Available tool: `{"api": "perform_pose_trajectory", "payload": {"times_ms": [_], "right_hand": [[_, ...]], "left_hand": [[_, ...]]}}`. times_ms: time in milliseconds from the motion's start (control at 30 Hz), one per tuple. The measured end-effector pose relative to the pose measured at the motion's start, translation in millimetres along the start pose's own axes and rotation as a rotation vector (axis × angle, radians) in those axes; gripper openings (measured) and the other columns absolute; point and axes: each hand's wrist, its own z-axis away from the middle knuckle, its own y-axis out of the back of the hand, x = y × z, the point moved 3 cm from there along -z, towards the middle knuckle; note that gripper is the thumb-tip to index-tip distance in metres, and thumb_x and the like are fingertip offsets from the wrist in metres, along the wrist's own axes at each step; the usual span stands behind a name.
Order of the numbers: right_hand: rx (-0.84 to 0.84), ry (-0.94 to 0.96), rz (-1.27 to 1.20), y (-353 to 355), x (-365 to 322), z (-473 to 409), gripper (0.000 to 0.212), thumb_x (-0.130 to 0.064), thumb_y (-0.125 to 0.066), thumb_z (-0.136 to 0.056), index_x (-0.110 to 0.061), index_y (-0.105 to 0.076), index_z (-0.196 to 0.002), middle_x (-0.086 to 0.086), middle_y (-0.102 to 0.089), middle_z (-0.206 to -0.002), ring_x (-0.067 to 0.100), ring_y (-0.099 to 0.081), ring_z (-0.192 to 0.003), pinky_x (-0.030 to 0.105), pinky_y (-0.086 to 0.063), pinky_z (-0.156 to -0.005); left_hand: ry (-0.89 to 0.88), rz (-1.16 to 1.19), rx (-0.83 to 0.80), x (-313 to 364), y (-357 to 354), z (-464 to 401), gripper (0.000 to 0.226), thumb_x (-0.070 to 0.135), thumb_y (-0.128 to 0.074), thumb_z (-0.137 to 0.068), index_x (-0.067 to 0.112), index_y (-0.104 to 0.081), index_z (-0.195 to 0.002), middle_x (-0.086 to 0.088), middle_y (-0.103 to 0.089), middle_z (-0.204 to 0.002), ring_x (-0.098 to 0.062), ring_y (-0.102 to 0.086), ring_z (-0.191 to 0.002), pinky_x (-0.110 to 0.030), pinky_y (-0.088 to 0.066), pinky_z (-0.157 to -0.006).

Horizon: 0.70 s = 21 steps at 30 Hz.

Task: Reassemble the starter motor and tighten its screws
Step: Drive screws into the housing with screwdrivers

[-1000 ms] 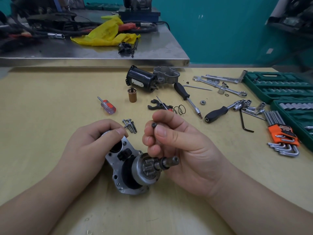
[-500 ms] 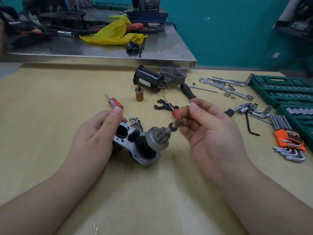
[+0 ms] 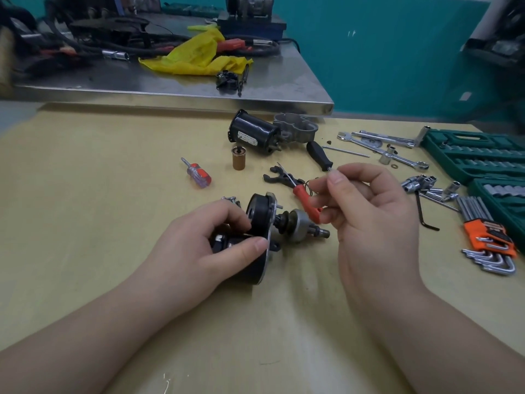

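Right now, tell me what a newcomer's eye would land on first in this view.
The two hands at the centre: the left hand grips the starter motor assembly lying on the yellow table, its pinion shaft pointing right, while the right hand is raised just right of it, beside red-handled pliers. Next, the orange hex key set and green socket case along the right edge.

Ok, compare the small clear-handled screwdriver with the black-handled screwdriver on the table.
The small screwdriver is stubby, with a clear handle and an orange band; the black-handled screwdriver is longer, with an opaque black handle. The small one lies alone and fully visible, left of the brass cylinder; the black-handled one's shaft disappears behind the right hand. Both lie flat on the yellow table, untouched.
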Motion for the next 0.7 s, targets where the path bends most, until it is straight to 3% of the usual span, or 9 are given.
{"api": "perform_pose_trajectory", "payload": {"times_ms": [200, 233, 333, 400, 500, 600, 700], "right_hand": [[-0.004, 0.014, 0.103, 2.4, 8.5, -9.3, 0.002, -0.014, -0.071, -0.101, -0.014, -0.071, -0.104, 0.003, -0.082, -0.088, 0.01, -0.079, -0.086, 0.012, -0.056, -0.07], [-0.018, 0.014, 0.151, 2.1, 11.7, -10.7, 0.003, -0.016, -0.072, -0.101, -0.018, -0.071, -0.103, 0.0, -0.082, -0.088, 0.01, -0.079, -0.089, 0.014, -0.057, -0.073], [-0.064, -0.029, 0.307, 1.7, 24.3, -16.2, 0.004, -0.021, -0.072, -0.099, -0.025, -0.071, -0.098, -0.006, -0.082, -0.087, 0.009, -0.078, -0.089, 0.04, -0.063, -0.084], [-0.097, -0.067, 0.368, 0.4, 30.9, -19.2, 0.009, -0.023, -0.072, -0.099, -0.031, -0.072, -0.095, -0.01, -0.082, -0.086, 0.007, -0.078, -0.086, 0.049, -0.063, -0.086], [-0.116, -0.093, 0.373, -1.7, 35.9, -21.4, 0.017, -0.027, -0.071, -0.098, -0.043, -0.071, -0.095, -0.011, -0.082, -0.087, 0.007, -0.078, -0.088, 0.053, -0.062, -0.09], [-0.118, -0.092, 0.366, -2.6, 38.3, -21.4, 0.017, -0.027, -0.07, -0.097, -0.044, -0.07, -0.094, -0.011, -0.082, -0.088, 0.008, -0.078, -0.091, 0.054, -0.061, -0.093], [-0.109, -0.089, 0.382, -3.1, 39.1, -20.5, 0.013, -0.025, -0.071, -0.099, -0.037, -0.072, -0.093, -0.011, -0.082, -0.086, 0.008, -0.078, -0.091, 0.052, -0.061, -0.093]], "left_hand": [[0.0, 0.006, 0.011, 0.0, 2.4, 0.9, 0.042, 0.071, -0.069, -0.074, 0.036, -0.07, -0.096, 0.014, -0.072, -0.09, -0.008, -0.066, -0.082, -0.011, -0.045, -0.066], [0.0, 0.004, 0.009, -0.2, 2.2, 0.8, 0.042, 0.071, -0.069, -0.074, 0.036, -0.07, -0.096, 0.014, -0.072, -0.09, -0.008, -0.065, -0.081, -0.011, -0.045, -0.066], [-0.001, -0.007, 0.006, 0.0, 2.1, 0.9, 0.04, 0.071, -0.068, -0.075, 0.036, -0.07, -0.095, 0.015, -0.072, -0.09, -0.008, -0.066, -0.083, -0.012, -0.045, -0.068], [-0.016, -0.042, 0.005, 0.3, 2.5, 1.4, 0.035, 0.069, -0.066, -0.078, 0.038, -0.069, -0.094, 0.017, -0.072, -0.092, -0.007, -0.066, -0.086, -0.011, -0.045, -0.07], [-0.193, -0.206, -0.022, 11.3, 2.7, 3.1, 0.022, 0.057, -0.056, -0.096, 0.038, -0.067, -0.094, 0.019, -0.067, -0.097, -0.006, -0.064, -0.093, -0.014, -0.046, -0.078], [-0.427, -0.404, -0.025, 22.2, -0.9, 8.7, 0.027, 0.041, -0.047, -0.108, 0.025, -0.068, -0.104, 0.013, -0.062, -0.108, -0.018, -0.062, -0.1, -0.04, -0.053, -0.086], [-0.433, -0.528, -0.094, 28.6, -6.6, 14.0, 0.04, 0.065, -0.051, -0.1, 0.028, -0.059, -0.114, 0.01, -0.059, -0.114, -0.02, -0.061, -0.099, -0.04, -0.055, -0.08]]}}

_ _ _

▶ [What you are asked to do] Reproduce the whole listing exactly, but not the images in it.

▶ [Result of the task]
Available tool: `{"api": "perform_pose_trajectory", "payload": {"times_ms": [_], "right_hand": [[_, ...]], "left_hand": [[_, ...]]}}`. times_ms: time in milliseconds from the motion's start (control at 30 Hz), one per tuple. The measured end-effector pose relative to the pose measured at the motion's start, translation in millimetres along the start pose's own axes and rotation as a rotation vector (axis × angle, radians) in those axes; gripper openings (measured) and the other columns absolute; point and axes: each hand's wrist, its own z-axis away from the middle knuckle, its own y-axis out of the back of the hand, x = y × z, the point moved 3 cm from there along -z, towards the middle knuckle; note that gripper is the thumb-tip to index-tip distance in metres, and thumb_x and the like are fingertip offsets from the wrist in metres, along the wrist's own axes at each step; the usual span stands behind a name.
Order of the numbers: right_hand: rx (-0.84 to 0.84), ry (-0.94 to 0.96), rz (-1.27 to 1.20), y (-353 to 355), x (-365 to 322), z (-473 to 409), gripper (0.000 to 0.212), thumb_x (-0.130 to 0.064), thumb_y (-0.125 to 0.066), thumb_z (-0.136 to 0.056), index_x (-0.110 to 0.061), index_y (-0.105 to 0.076), index_z (-0.196 to 0.002), middle_x (-0.086 to 0.086), middle_y (-0.102 to 0.089), middle_z (-0.206 to -0.002), ring_x (-0.067 to 0.100), ring_y (-0.099 to 0.081), ring_z (-0.192 to 0.003), pinky_x (-0.030 to 0.105), pinky_y (-0.086 to 0.063), pinky_z (-0.156 to -0.005); left_hand: ry (-0.89 to 0.88), rz (-1.16 to 1.19), rx (-0.83 to 0.80), x (-313 to 364), y (-357 to 354), z (-464 to 401), gripper (0.000 to 0.226), thumb_x (-0.070 to 0.135), thumb_y (-0.128 to 0.074), thumb_z (-0.137 to 0.068), index_x (-0.067 to 0.112), index_y (-0.104 to 0.081), index_z (-0.195 to 0.002), middle_x (-0.086 to 0.088), middle_y (-0.103 to 0.089), middle_z (-0.204 to 0.002), ring_x (-0.098 to 0.062), ring_y (-0.102 to 0.086), ring_z (-0.191 to 0.002), pinky_x (-0.110 to 0.030), pinky_y (-0.088 to 0.066), pinky_z (-0.157 to -0.006).

Horizon: 0.70 s = 21 steps at 30 Hz.

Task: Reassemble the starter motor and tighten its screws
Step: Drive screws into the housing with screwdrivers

[-1000 ms] 
[-500 ms] 
[+0 ms] 

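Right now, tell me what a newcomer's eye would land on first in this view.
The two hands at the centre: the left hand grips the starter motor assembly lying on the yellow table, its pinion shaft pointing right, while the right hand is raised just right of it, beside red-handled pliers. Next, the orange hex key set and green socket case along the right edge.

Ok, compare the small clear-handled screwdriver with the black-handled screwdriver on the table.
The small screwdriver is stubby, with a clear handle and an orange band; the black-handled screwdriver is longer, with an opaque black handle. The small one lies alone and fully visible, left of the brass cylinder; the black-handled one's shaft disappears behind the right hand. Both lie flat on the yellow table, untouched.
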Motion for the next 0.7 s, targets where the path bends most, until it is straight to 3% of the usual span, or 9 are given.
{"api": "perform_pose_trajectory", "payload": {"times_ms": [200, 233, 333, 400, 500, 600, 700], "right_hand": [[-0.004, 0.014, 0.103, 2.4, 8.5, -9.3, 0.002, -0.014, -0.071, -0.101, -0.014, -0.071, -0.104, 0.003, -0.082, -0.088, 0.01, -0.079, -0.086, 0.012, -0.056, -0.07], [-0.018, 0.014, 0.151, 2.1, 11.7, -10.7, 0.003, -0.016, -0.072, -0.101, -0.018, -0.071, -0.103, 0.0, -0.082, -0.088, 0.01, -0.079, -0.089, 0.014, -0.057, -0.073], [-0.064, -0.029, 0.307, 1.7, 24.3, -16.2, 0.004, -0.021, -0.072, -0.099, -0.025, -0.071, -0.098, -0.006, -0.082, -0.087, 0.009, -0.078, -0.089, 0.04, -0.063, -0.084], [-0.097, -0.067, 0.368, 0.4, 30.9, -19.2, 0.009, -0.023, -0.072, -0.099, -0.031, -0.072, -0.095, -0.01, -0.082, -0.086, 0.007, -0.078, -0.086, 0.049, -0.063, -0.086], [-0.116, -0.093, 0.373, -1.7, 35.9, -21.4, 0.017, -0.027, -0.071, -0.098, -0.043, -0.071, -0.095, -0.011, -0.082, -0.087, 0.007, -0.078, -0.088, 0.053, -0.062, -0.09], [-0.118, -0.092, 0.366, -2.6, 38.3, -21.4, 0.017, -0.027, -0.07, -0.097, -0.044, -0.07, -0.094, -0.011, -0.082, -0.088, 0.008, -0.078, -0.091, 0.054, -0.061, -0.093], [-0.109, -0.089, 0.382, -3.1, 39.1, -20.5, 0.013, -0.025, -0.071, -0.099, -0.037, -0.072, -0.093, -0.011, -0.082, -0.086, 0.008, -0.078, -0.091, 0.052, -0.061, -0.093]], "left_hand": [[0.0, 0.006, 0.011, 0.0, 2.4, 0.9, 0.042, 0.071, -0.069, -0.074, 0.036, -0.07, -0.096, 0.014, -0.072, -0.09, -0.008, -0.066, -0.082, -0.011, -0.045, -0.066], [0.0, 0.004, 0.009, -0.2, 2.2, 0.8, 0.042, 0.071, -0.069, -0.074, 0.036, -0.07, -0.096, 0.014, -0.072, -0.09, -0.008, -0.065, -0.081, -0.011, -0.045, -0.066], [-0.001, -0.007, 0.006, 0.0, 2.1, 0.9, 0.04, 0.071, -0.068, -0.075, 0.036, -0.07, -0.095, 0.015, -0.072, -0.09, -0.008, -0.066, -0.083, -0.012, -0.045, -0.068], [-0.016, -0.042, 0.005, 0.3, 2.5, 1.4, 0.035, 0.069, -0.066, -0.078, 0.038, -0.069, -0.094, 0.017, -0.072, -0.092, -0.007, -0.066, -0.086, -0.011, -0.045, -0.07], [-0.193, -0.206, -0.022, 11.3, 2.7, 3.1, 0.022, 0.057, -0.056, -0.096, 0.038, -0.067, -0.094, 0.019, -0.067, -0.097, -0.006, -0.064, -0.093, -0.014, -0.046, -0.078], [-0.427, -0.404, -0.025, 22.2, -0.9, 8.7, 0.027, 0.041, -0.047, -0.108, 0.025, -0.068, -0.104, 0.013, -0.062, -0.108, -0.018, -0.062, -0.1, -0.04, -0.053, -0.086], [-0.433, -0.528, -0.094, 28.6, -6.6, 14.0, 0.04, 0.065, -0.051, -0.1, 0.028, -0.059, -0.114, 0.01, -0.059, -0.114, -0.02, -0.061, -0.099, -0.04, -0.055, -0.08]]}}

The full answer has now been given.